Через несколько минут он вышел из комнаты, но она продолжала прыгать, словно в трансе, пока по лестнице не спустились та африканская девочка. На девочке была маска. Лицо холодное, ничего не выражает. Пустые черные дыры глазниц, за которыми – никого.

Это не умерло, подумала София.

Она жива.

«Сольрусен»

Утром следующего дня Жанетт поехала прямо в Мидсоммаркрансен, чтобы повидать Софию Цеттерлунд – старшую. Найдя наконец свободное место на парковке возле метро, она заглушила мотор древней «ауди».

Несмотря на сделанный не так давно основательный ремонт, с машиной вечно оказывалось что-нибудь не так, словно механики, устранив одну неполадку, сеяли в механизм другую. Если все было нормально с охлаждающей системой, головкой цилиндра или вентиляторным ремнем, то оказывались неправильно установлены шины, обнаруживалась дыра в выхлопной трубе или барахлила коробка передач. Вот и теперь мотор будто задыхался, издавая хрипы, сопровождаемые вздохом. Жанетт предположила, что сырая погода последних дней доконала старую аналоговую механику.

Дом престарелых, где проживала ныне София Цеттерлунд, располагался в одном из желтых строений в функционалистском стиле неподалеку от Свандаммспаркена.

Жанетт всегда нравились районы Аспудден и Мидсоммаркрансен, построенные в тридцатые годы и похожие на городки в городе. Вот где лучше всего провести последние годы жизни, думала она.

Она знала, что в этой идиллии имеются трещины. Вплоть до того, что пару лет назад здесь, всего в нескольких кварталах от дома престарелых, квартировал байкерский клуб «Бандидос».

Жанетт миновала кинотеатр «Теллус», прошла еще несколько кварталов и свернула направо, на узкую улочку. Возле первой же двери налево стояла распорка, приглашающая ее в пансионат для престарелых «Сольрусен».

Прежде чем войти, Жанетт выкурила сигарету, думая о Софии Цеттерлунд – младшей.

Не из-за нее ли она начала так много курить? Она уже выкуривает почти пачку в день и дошла до того, что несколько раз смолила, пока Юхана не было дома, словно покуривающий тайком от взрослых подросток. Но с никотином ей лучше думалось. Свободнее и быстрее.
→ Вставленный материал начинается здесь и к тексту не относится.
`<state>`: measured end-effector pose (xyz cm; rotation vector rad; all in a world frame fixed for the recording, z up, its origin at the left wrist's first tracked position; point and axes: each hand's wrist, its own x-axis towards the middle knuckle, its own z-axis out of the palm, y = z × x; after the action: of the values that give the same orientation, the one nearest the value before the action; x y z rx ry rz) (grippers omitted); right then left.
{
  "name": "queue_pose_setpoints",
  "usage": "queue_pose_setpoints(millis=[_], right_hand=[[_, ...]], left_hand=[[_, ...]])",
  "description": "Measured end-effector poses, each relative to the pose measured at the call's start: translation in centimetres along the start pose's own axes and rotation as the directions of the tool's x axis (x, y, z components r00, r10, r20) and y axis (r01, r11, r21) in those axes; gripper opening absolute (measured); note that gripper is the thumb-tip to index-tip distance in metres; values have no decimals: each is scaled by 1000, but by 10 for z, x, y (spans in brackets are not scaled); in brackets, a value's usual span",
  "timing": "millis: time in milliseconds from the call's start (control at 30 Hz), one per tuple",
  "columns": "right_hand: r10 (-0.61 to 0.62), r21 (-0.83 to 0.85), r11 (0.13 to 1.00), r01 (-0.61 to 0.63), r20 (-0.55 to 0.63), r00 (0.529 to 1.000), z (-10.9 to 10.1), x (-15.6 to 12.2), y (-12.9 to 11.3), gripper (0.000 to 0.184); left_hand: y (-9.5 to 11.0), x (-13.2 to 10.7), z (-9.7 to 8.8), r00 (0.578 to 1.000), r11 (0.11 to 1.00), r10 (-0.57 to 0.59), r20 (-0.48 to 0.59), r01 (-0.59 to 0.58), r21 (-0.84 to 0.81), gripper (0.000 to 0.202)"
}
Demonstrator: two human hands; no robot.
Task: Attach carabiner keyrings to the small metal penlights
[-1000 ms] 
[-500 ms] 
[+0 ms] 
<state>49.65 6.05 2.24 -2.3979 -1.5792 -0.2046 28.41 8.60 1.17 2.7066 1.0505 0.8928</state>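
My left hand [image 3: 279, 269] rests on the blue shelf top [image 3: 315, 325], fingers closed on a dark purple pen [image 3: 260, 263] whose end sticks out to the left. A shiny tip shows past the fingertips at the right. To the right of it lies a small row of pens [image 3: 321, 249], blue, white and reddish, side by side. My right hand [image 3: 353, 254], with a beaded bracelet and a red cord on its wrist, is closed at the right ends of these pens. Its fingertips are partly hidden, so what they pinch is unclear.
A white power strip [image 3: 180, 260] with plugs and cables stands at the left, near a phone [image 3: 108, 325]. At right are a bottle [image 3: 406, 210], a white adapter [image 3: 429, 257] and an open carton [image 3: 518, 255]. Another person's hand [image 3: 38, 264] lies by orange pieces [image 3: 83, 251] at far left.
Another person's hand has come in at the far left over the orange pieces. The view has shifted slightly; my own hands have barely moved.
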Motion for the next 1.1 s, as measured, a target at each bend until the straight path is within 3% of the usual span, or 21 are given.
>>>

И сейчас она думала о Софии Цеттерлунд – о той Софии, в которую была влюблена.

Влюблена? Любовь? Что это?

Они с Софией как-то обсуждали этот вопрос, и Жанетт тогда столкнулась с совершенно новым определением этого понятия. Для Софии влюбленность оказалась не бабочками в животе или чем-то загадочным и приятным, как это ощущала сама Жанетт.

София считала, что влюбленность, любовь – это психоз.

Предмет любви – просто идеальная картинка, которая никак не соответствует действительности и в которой влюбленный любит только свое собственное желание быть влюбленным. София привела в пример ребенка, который приписывает домашнему животному качества, которых у животного нет, и Жанетт поняла, что она имеет в виду, но ей все-таки было горько – прямо перед этим разговором она призналась Софии в любви.

София Цеттерлунд, думала она. Как же так получилось, ужасно странно – вот я стою здесь и жду встречи с еще одной Софией Цеттерлунд.

Она приняла помощь Софии-младшей в случае, касавшемся отца Виктории Бергман. А совсем скоро она увидит Софию-старшую, которая тоже психолог и которая, быть может, даст дополнительную информацию о главном подозреваемом в ее, Жанетт, собственном расследовании – о самой Виктории Бергман.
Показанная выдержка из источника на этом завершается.